The most significant mistake by any German government since WW II:
It’s all about timing, and German Chancellor Angela Merkel and her foreign minister Frank-Walter Steinmeier (picture) have missed the opportunity to keep the Syrian refugees within Turkey as they did not provide funding to the Turkish government between 2012 and 2015 – four long lost years.
Only in late 2015 and now 2016 did Germany and other EU member states begin to provide enough funding for them to stay in the refugee camps in Turkey.
The support for the Syrian refugees was even cut in 2014 and 2015.
They had to leave the camps to Europe to survive.
Germany ( and the EU) missed the option to leave more than one million Syrian refugees in Turkey.
Tumbling poll numbers and rising violence in Germany
Merkel has recently had to launch a passionate defence of her stance on migrants since her open door policy began in September 2015. She has since promised her party faithful in a recent speech to reduce the numbers entering the country and has warned that Germany would eventually be ‘overwhelmed’ if this were not the case. Her speech was followed by an eight minute standing ovation.

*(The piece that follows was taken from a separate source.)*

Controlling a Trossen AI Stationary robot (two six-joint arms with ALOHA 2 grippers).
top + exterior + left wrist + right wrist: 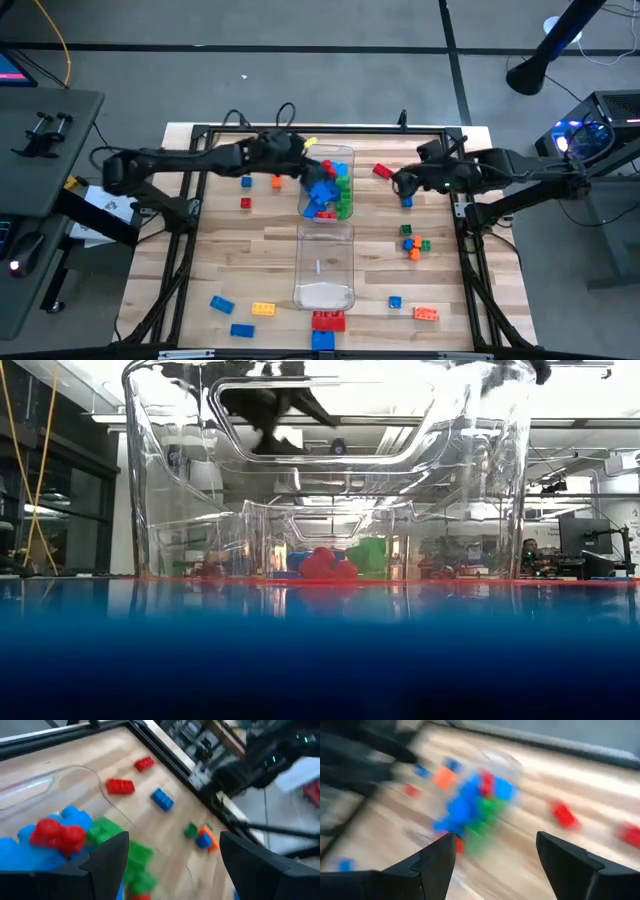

$8.4 billion necessary in 2015, $7.7 billion in 2016
That’s the number estimated by the U.N. in its largest ever appeal for a standalone crisis. This is the amount needed to help all those affected by the crisis both inside and outside of Syria in 2015, according to their estimates. This is up $2 billion from the year prior. However, both appeals were only 50% funded.
The growth is staggering, and exponential
- 2012: only 100,000 refugees
- April 2013: 800,000
- August 2013: 1.6 million
- Now: 5+ million
This makes Syria the world’s largest refugee population under the United Nations’ mandate.
It is the largest exodus since the Rwandan genocide 20 years ago.
The number of lone child asylum seekers has risen by 50% in the last year
As the U.N. World Food Program (WFP) reported:
- “The humanitarian situation in Syria continues to deteriorate. More and more people are being made destitute as fighting continues. The WFP is struggling to meet the urgent food needs of more than 5 million displaced people in Syria and neighbouring countries”.
Food operations are severely underfunded, meaning that the WFP has been severely underfunded, which means the WFP has had their hand forced over reducing the level of assistance it is able to provide to refugees across the region.
Their infographic highlights the problem.
WFP has three main goals under its Syria response:
- To deliver food to people affected by conflict, malnourished children, pregnant women and nursing mothers;
- To provide emergency food assistance;
- To offer tailored programmes focusing on relief and recovery, school feeding and nutrition.